Vorsteuerabzug bei Betrug durch Lieferant

Einführung
Nach einem aktuellen Urteil des Bundesfinanzhofs (BFH) steht es dem Vorsteuerabzug nicht entgegen, wenn der Lieferant zivilrechtlich nicht Eigentümer des gelieferten Gegenstandes war und zudem noch beabsichtigte den Gegenstand in betrügerischer Absicht noch an andere Erwerber zu „veräußern“. Voraussetzung für den Vorsteuerabzug ist demnach nicht die zivilrechtliche Betrachtung, sondern ob dem Erwerber der Liefergegenstand so übertragen worden ist, dass dieser faktisch wie ein Eigentümer hierüber verfügen kann.

Neue Verwaltungsanweisung
Das Bundesfinanzministerium (BMF) folgt nun der Entscheidung des BFH.

Konsequenzen
Das BMF weist nun auf die Entscheidung des BFH im Umsatzsteuer-Anwendungserlass (UStAE) hin. Dass dies aber nur widerwillig geschieht wird deutlich, wenn auch die ergänzenden Aussagen des zugehörigen Schreibens aufmerksam gelesen werden. Demnach steht dem Vorsteuerabzug entgegen, wenn der Abnehmer vom Betrug des Lieferanten wusste bzw. hiervon hätte wissen müssen.
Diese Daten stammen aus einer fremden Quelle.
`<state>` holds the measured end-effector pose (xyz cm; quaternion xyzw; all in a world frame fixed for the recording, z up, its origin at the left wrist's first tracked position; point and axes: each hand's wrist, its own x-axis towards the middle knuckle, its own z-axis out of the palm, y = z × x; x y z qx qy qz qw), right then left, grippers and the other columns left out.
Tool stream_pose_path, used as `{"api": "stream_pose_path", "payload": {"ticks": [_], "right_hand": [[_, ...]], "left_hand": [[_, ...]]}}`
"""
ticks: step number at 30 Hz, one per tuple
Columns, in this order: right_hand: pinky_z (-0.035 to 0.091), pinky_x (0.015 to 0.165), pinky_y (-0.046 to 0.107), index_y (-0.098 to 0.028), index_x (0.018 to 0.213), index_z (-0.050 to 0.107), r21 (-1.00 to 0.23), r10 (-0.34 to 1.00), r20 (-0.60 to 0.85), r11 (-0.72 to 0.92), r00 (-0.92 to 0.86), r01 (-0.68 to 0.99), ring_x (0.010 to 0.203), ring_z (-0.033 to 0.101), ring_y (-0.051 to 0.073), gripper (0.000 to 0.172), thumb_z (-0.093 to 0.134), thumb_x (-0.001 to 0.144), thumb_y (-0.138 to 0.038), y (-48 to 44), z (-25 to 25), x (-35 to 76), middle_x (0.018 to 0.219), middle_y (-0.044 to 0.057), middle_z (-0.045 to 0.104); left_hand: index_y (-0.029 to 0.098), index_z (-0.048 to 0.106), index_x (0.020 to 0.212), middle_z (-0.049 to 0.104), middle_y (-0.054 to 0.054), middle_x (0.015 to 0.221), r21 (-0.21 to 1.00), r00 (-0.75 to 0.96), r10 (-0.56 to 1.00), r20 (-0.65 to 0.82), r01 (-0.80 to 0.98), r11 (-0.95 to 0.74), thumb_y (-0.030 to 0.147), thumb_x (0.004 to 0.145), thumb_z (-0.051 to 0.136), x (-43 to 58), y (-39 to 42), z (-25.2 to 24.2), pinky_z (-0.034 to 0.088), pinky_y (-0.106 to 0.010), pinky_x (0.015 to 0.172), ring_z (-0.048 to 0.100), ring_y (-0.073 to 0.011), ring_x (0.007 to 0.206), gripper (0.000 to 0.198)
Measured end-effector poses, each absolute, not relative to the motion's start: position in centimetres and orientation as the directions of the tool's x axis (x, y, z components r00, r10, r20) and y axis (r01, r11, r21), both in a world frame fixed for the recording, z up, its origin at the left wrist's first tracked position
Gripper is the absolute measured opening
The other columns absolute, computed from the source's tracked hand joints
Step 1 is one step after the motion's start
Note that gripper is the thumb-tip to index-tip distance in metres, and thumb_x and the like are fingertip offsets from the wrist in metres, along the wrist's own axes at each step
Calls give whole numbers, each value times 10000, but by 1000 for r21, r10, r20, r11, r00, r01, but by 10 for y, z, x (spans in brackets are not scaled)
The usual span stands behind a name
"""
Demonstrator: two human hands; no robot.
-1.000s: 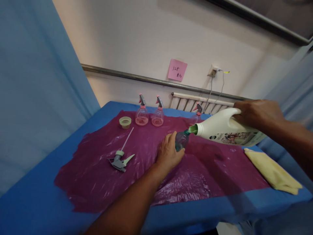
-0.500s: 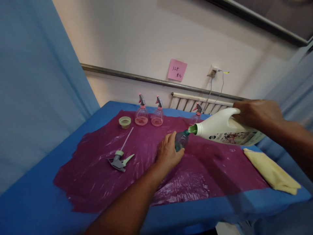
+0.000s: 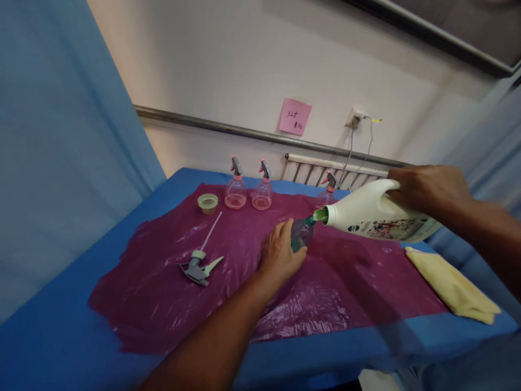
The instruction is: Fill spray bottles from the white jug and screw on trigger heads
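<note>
My left hand [image 3: 281, 250] is wrapped round a clear green-tinted spray bottle [image 3: 302, 234] without its spray head. The bottle leans to the right, its neck meeting the green spout of a cream jug [image 3: 366, 212]. By the handle, my right hand [image 3: 427, 187] grips this jug, tipped with its mouth toward the left. Whether liquid is flowing cannot be made out. A grey spray head [image 3: 196, 270] with a pale green collar, trigger and thin tube lies on the purple plastic sheet [image 3: 154, 304], left of my left hand.
Two spray bottles with pink liquid, one left [image 3: 235, 190] and one right [image 3: 261, 191], stand at the back beside a small green-rimmed bowl [image 3: 208, 204]. Another spray bottle [image 3: 325, 194] is partly behind the jug. A folded yellow cloth [image 3: 451, 285] lies at the right edge.
</note>
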<state>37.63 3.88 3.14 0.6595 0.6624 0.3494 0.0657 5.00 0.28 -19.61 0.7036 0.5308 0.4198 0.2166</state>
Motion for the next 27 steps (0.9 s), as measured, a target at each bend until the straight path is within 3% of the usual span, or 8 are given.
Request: {"api": "stream_pose_path", "payload": {"ticks": [10, 27], "right_hand": [[247, 598, 355, -312, 930, 738, 531, 915, 385, -116, -118, 839, 700, 591, 236, 256, 611, 952, -534, 38, 31, 376, 918, 69, 787], [267, 592, 341, -311, 976, 732, 567, 938, 336, -130, -84, 813, 766, 672, 251, 305, 544, 987, -551, 34, 35, 368, 979, 74, 815]], "left_hand": [[208, 514, 1663, 619, -178, 1595, 746, 88, 930, 357, 572, -341, 277, 888, 821, 50, 3, -194, 473, -558, 1290, 593, -390, 1511, 837], [199, 506, 1664, 611, -179, 1613, 744, 89, 932, 351, 578, -335, 272, 896, 818, 51, 2, -192, 473, -535, 1300, 587, -376, 1526, 832]]}}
Dies entspricht zwar den Aussagen des BFH, problematisch ist jedoch, dass die Beweislast hierfür den Erwerber trifft, sobald die Finanzverwaltung „objektive“ Umstände vorlegt, dass er dies hätte wissen können. Der Erwerber muss dann nachweisen, dass er alle Maßnahmen ergriffen hat, um nicht in einen Betrug einbezogen zu werden. Hierzu soll er dokumentieren, dass er sich über die Unternehmereigenschaft des Lieferanten versichert hat. Ebenso sollen die Geräteidentifikationsnummern der Ware aufgezeichnet werden. Wer die Praxis kennt, muss befürchten, dass ein Betriebsprüfer z. B. sehr schnell „objektive“ Umstände findet, die zu einer Umkehr der Beweislast führen. Gerade Unternehmer, die tatsächlich nicht wussten, dass sie in einen Betrug involviert sind, dürften dann selten derartige Aufzeichnungen besitzen. Hier sollte dann auf die Rechtsprechung des Europäischen Gerichtshofs (EuGH) zurückgegriffen werden, die nur in bestimmten Fällen Nachweise der Erwerber fordert, also weniger restriktiv ist, als die Vorstellungen der deutschen Verwaltung.